Tuesday, April 4, 2017

Many Crimes, Lots of Lies

How many series at a time do you watch?  The past several weeks I limited myself to two, commuting, as it were, between Naples, Italy and Monterey, California.  The Naples-set show I watched was Gomorrah, on Netflixand the Monterey one Big Little Lies, on HBO. 

The two served as ideal viewing contrasts.  While Gomorrah does have one important central woman character, it's essentially a male dominated show filled with killing and violence committed outside, in plain sight.  Big Little Lies, needless to say, is women-centered and the whole point of its violence was how it happens behind closed doors, by men to women, and in households and places where people least suspect.  I thoroughly enjoyed Gomorrah, which doesn't even attempt to present one conventionally likable or redeeming character, and look forward to all the nastiness coming in season 2.  

Still, the series that surprised me, I have to say, was Big Little Lies. I haven't read the Liane Moriarity novel it's based on, so I didn't know quite what to expect, but I watched it from its opening week on HBO because the promos for it looked fairly intriguing. I just liked the look of the shots in those previews, all that California coastline eye candy, and the hint of something dark in the story.  And the show has both, the landscape beauty and the darkness, but it's the overall tone that makes it work.  For a story like this to have any chance of succeeding, the sense of perspective has to be exactly right.  I mean, here we are dealing in a world of utter affluence and privilege (for the most part, white privilege); how can every problem these people have not be anything more than a "first world" problem, and who cares about these people anyway living in their expansive houses with magnificent views of the Pacific?  Big Little Lies draws you in with satire and a sense that a lot of what the characters are quibbling about is indeed ridiculous, and then slides into the areas that are no joke no matter what the characters' economic background.  The whodunnit aspect is there but negligible; it's a narrative hook to draw you along while the prime focus is on human behavior.  If you portray that behavior right, with the appropriate sense of distance considering the advantages these people have, you can get to something solid, even universal, and Big Little Lies does get there.  All while being entertaining and funny - not an easy thing to pull off.  It helps that the cast, everyone in it, is at the top of their game.  And that the therapy scenes, done soberly and with verisimilitude, are great.
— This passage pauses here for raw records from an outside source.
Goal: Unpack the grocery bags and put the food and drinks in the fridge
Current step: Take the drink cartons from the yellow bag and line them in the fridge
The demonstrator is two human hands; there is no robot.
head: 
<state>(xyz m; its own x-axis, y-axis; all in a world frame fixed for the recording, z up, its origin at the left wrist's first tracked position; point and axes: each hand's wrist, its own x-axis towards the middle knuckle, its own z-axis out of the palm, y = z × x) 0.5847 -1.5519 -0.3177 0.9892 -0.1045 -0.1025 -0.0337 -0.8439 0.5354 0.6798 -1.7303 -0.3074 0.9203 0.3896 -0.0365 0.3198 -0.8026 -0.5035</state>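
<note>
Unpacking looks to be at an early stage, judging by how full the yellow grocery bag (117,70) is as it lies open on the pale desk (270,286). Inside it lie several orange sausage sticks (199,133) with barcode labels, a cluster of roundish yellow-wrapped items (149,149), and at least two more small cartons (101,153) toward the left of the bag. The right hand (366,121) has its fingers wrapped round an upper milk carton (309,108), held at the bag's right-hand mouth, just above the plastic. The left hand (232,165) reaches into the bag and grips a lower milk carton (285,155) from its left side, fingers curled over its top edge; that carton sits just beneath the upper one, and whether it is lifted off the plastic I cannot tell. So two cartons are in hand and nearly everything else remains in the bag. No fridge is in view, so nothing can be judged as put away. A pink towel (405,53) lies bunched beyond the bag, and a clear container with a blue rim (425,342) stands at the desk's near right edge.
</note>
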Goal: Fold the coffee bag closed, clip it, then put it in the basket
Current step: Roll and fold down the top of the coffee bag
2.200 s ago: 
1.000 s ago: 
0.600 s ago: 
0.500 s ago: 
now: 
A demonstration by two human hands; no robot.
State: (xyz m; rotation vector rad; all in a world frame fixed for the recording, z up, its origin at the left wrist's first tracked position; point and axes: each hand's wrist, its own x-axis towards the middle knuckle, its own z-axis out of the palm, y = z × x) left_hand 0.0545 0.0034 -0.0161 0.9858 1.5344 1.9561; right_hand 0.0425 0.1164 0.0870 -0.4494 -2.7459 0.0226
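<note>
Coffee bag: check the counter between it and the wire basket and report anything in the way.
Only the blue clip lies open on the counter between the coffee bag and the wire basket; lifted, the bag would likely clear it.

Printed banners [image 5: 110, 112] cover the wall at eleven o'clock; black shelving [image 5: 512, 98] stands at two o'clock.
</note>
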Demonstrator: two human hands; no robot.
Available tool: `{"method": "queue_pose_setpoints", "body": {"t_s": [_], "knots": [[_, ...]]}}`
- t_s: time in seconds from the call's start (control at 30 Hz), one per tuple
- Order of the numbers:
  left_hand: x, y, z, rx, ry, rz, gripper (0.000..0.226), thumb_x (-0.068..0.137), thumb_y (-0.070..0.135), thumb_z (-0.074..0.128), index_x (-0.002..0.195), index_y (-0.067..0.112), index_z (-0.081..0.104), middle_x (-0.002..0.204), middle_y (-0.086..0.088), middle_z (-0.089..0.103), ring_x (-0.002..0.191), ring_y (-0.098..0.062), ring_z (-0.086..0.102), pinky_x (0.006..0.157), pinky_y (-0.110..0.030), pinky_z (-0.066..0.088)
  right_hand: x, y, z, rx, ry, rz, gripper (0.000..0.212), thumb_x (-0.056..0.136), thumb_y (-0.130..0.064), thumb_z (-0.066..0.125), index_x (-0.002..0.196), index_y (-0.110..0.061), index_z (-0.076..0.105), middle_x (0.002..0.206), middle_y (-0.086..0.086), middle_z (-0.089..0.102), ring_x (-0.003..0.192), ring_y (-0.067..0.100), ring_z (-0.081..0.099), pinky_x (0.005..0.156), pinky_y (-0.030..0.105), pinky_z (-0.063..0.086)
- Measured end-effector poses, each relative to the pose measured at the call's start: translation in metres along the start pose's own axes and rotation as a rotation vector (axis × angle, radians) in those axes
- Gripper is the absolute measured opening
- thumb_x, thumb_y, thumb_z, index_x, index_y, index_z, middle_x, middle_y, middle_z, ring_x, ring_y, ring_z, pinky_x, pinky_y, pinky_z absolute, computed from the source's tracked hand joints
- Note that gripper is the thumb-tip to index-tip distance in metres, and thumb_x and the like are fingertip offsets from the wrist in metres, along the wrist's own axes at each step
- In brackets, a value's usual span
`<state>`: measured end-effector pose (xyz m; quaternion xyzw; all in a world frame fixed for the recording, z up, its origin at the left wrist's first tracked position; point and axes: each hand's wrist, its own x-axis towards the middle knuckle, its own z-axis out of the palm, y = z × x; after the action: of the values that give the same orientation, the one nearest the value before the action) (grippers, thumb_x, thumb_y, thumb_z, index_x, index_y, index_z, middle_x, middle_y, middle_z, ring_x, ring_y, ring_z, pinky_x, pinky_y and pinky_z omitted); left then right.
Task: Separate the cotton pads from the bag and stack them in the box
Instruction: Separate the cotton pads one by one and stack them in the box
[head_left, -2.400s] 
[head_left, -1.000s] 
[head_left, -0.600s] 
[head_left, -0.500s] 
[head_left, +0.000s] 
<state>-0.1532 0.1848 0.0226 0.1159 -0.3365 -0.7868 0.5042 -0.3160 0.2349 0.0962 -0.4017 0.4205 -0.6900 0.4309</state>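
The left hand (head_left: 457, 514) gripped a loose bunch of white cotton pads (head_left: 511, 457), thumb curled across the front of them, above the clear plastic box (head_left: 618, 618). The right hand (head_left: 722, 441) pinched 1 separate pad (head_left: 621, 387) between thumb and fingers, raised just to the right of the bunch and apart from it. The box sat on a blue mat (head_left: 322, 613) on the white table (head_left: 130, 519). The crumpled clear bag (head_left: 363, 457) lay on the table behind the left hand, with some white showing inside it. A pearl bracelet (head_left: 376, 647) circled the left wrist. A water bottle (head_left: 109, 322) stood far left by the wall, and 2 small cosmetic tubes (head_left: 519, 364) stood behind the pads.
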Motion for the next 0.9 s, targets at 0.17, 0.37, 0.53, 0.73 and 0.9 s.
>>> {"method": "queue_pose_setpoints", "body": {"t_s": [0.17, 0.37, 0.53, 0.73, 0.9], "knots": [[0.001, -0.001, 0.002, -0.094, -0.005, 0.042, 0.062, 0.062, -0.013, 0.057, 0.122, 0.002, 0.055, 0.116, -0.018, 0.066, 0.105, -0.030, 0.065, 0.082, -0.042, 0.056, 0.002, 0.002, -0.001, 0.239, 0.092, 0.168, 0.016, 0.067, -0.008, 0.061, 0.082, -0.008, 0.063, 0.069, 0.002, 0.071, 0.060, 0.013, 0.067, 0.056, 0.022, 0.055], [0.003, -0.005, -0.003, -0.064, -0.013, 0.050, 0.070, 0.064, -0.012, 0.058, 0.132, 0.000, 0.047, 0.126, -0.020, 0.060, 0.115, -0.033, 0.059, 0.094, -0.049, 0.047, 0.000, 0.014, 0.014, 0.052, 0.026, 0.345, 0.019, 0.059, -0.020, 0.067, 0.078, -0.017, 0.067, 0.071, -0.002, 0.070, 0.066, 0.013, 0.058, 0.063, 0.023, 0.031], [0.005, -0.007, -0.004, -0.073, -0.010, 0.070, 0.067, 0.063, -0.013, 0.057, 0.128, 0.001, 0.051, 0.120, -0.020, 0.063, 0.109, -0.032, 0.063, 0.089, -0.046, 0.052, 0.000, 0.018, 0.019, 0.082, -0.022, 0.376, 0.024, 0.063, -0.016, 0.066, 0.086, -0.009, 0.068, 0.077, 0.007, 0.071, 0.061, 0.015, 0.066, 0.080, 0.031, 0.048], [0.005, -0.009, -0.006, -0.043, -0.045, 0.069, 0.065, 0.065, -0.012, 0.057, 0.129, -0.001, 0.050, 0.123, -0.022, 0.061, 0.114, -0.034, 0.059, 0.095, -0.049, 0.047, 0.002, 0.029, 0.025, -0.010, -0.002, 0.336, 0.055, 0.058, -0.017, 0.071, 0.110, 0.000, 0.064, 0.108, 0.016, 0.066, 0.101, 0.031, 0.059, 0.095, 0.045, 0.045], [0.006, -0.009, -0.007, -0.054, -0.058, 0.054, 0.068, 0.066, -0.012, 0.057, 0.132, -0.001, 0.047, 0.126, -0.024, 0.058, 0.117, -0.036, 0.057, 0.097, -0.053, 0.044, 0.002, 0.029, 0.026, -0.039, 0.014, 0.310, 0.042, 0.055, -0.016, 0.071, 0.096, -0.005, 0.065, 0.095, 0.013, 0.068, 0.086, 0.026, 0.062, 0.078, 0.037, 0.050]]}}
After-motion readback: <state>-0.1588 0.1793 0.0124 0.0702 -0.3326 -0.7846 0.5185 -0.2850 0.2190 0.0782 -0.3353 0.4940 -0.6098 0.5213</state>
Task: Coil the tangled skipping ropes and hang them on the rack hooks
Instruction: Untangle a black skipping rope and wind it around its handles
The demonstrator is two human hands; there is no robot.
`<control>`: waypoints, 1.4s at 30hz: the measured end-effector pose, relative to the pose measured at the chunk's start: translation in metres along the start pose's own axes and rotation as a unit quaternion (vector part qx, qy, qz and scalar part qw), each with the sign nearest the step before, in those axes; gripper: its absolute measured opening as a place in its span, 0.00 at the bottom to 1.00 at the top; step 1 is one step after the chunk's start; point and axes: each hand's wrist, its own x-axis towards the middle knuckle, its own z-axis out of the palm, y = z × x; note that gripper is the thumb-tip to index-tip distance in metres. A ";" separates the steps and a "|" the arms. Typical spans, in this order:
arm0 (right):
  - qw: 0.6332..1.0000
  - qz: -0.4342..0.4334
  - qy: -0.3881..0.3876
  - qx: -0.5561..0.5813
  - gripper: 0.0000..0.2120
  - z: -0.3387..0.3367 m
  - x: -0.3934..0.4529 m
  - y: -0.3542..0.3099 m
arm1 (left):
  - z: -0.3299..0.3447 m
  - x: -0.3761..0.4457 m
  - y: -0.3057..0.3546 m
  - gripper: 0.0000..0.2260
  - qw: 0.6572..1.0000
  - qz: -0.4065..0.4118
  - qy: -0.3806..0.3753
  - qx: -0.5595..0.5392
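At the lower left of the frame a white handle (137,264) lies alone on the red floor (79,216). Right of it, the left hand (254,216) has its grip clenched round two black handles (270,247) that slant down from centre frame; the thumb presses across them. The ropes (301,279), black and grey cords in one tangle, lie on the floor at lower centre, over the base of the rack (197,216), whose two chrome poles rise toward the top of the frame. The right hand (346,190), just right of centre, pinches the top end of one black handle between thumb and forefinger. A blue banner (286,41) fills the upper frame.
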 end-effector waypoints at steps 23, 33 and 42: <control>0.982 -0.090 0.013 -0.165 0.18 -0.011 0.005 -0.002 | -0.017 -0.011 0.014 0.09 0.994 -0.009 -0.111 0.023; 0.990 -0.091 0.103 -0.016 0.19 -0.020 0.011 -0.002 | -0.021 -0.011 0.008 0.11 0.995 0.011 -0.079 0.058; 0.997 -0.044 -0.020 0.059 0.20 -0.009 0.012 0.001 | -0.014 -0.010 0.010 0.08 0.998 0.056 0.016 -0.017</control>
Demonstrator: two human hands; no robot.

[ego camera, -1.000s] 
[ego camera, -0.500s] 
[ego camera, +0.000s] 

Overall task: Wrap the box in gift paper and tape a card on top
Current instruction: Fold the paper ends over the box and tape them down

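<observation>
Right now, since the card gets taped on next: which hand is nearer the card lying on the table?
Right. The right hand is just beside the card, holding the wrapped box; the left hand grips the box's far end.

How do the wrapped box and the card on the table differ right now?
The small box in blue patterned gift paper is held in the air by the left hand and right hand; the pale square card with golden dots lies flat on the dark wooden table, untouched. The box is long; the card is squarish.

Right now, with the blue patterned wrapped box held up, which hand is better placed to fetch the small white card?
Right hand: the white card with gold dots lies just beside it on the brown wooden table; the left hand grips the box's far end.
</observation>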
I do hope, in this case, that they don't do a second season, because where they left off, with the mystery's questions answered and an idyllic image of solidarity among the main characters, is just about perfect. (And even here, the perspective vis a vis the characters' privilege is maintained. Open bottles of white wine for the women on the beach while they play with their kids?  You can't do that at the public beaches I've visited).  In any event, I really liked Big Little Lies, and I admire how it made its points with an easy clarity. Even my 11 year old son, with whom I watched the series, immediately got the point at the climatic moment, laughing at once when one person pushed another. He said to me, "That's so funny.  The white ladies are just standing there and she comes over and does that?"  

Yup.  It sort of comes out of left field but enough clues are provided for the act to make sense.  And it adds a final twist that serves to broadens the scope, just a bit, of this well-told tale.